2. Herstellen einer Rezeptur: Viermal abgelehnt

Apotheken Test

Ein Tester reicht ein Rezept ein, auf Nachfrage für seine Frau, die unter einer Erkrankung der Gesichtshaut (Rosazea) leidet.

Zur Behandlung soll ein Metronidazol-Gel aus sieben Bestandteilen hergestellt werden. Wenn Zeit und Substanzen vorhanden sind, dauert das im Apothekenlabor etwa eine Stunde.

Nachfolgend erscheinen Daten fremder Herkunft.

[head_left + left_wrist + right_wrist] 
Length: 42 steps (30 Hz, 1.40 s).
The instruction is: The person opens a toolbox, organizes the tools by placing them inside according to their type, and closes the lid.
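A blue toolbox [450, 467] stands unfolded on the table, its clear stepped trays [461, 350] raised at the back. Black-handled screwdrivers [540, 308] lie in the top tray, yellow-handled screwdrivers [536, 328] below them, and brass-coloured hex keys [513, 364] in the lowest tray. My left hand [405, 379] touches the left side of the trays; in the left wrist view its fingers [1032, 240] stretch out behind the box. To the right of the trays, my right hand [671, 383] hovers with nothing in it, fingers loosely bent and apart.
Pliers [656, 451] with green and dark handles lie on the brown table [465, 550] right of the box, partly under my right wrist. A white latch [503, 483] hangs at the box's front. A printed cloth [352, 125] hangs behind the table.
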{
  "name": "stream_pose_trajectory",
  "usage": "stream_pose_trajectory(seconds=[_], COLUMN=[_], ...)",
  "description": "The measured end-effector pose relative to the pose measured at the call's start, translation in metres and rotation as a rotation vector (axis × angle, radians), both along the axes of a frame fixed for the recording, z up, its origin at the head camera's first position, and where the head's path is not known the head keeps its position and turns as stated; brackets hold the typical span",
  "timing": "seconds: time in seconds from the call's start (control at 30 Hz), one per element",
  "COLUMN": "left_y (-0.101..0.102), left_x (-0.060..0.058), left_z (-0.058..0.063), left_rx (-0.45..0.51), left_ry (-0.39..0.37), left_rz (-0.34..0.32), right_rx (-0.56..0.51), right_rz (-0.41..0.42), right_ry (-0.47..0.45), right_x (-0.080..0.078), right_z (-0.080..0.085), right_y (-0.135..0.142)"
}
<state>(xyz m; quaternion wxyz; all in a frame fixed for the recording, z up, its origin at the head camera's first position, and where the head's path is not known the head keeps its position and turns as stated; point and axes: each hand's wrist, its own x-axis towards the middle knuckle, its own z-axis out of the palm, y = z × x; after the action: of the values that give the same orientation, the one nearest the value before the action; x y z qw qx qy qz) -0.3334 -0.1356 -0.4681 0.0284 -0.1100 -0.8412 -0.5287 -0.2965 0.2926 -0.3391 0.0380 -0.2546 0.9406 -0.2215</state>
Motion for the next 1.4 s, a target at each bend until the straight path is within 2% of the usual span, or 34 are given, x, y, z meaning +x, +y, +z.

Das richtige Vorgehen: Möglichst rasche, fachgerechte Herstellung, adäquate Verpackung und Kennzeichnung („Zum Auftragen auf die erkrankte Haut“, wirksame Bestandteile, Herstellungsda­tum, Haltbarkeitshinweis u. a.), bei Abgabe Hinweise zur Anwendung und Lagerung.

Gesamtergebnis Rezeptur

  • Herstellung in vier Apotheken abgelehnt. Eine „Begründung“: Es müssten große Mengen der Substanzen bestellt werden, das lohne sich nicht – man solle anderswo nachfragen. In drei Apotheken wurde die Herstellung so abgelehnt: Die Substanzen seien nicht erhältlich. Wir prüften das, es stimmte nicht; die Möglichkeiten, sie zu beschaffen, wurden nicht ausgeschöpft.
  • Zwei mangelhafte Rezepturen, flüssige Zubereitung statt eines Gels.
  • Nur in vier Apotheken Rezeptur gelungen und adäquat abgepackt; aber einmal nicht adäquat deklariert. Davon einmal hergestellt mit Fertiggel: Qualität gut, aber es wurde nicht gesagt, dass sich so der Preis erhöht.
  • Bei Übergabe wenig Infos, zum Beispiel zur Anwendung.